Di dayah ini, Syech Fadhil juga memotivasi para santri agar belajar yang tekun serta bisa menempuh tinggi di timur tengah nantinya seperti almarhum Syech Imran serta dirinya.
“Tidak ada yang tidak mungkin. Yang penting tetap belajar yang tekun. Saya dulu juga seperti kalian. Duduk di barisan terdepan, mendengar orang yang datang memberi motivasi,” kata Syech Fadhil.
Di dayah ini, Syech Fadhil lagi-lagi memberi hadiah buku kepada santri dan guru dayah setempat.
Rombongan pulang dari Dayah Darul Azhar jelang magrib tiba. Usai salat, kami kemudian diajak ke Pendopo Gotak 10 oleh Syech Alimuddin. Di sini, sejumlah pimpinan dayah serta alumni Darul Arafah menunggu untuk silaturahmi bersama.
Pertemuan ini berlangsung hingga pertengahan malam.
Sabtu pagi pukul 07.00 WIB, Syech Fadhil dan rombongan meminta izin ke Syech Alimuddin untuk pamit. Saat itu, Syech Fadhil terlihat berat meninggalkan Alimuddin dan Aceh Tenggara.
“Saya merasa kosong. Seperti ada yang kurang. Tapi tak tahu apa,” ujar Syech Fadil di dalam mobil.

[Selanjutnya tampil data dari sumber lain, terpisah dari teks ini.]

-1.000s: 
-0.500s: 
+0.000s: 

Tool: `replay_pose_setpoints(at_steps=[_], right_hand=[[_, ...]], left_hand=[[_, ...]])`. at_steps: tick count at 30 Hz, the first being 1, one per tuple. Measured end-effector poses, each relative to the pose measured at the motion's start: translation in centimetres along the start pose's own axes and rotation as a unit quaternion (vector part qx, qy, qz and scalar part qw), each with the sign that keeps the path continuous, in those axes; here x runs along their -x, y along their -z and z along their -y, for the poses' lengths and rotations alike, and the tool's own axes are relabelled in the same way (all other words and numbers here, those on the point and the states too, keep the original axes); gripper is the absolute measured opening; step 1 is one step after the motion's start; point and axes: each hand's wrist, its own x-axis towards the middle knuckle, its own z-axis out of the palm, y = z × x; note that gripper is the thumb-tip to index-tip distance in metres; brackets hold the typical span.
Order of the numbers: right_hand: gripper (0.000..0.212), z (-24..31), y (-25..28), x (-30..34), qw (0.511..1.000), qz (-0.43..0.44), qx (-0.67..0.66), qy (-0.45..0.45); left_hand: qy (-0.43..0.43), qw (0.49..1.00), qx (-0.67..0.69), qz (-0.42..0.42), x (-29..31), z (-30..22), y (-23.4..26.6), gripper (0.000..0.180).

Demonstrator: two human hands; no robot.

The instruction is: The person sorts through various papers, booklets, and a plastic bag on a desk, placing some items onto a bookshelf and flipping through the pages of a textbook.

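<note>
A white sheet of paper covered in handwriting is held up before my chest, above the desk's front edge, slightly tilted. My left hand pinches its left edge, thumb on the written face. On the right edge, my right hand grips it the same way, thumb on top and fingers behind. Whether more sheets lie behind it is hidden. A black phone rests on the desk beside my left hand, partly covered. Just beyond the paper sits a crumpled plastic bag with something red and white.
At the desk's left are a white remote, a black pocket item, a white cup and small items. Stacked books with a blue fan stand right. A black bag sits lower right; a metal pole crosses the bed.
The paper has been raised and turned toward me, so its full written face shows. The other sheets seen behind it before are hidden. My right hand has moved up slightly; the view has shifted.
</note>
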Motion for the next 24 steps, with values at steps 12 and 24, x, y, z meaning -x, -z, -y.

Melalui lintas Sidikalang, Sumatera Utara, kami kemudian memutar jauh ke Subulussalam. Jalan Sidikalang sudah lumayan bagus, hal ini membuat perjalanan lebih cepat dari dugaan.
Rombongan tiba di Subulussalam sekitar pukul 13.00 WIB. Sejumlah pimpinan dayah menanti rombongan ini di salah satu warung makan di pusat kota.
Satu jam di Subulussalam, kami kemudian bergerak ke Aceh Selatan. Rombongan sempat singgah di lokasi Jus Nipah yang pernah didatangi oleh Ustadz Abdul Somad. Karena targetnya adalah takziah ke rumah Abon Kota Fajar, maka rombongan memilih bertahan di lokasi wisata itu hingga Magrib tiba.
Usai Magrib, kami bergegas ke rumah duka Abon Kota Fajar, namun di tengah perjalanan, sebuah video masuk ke handphone Syech Fadhil.
Dayah Darul Azhar ternyata mengalami musibah kebakaran.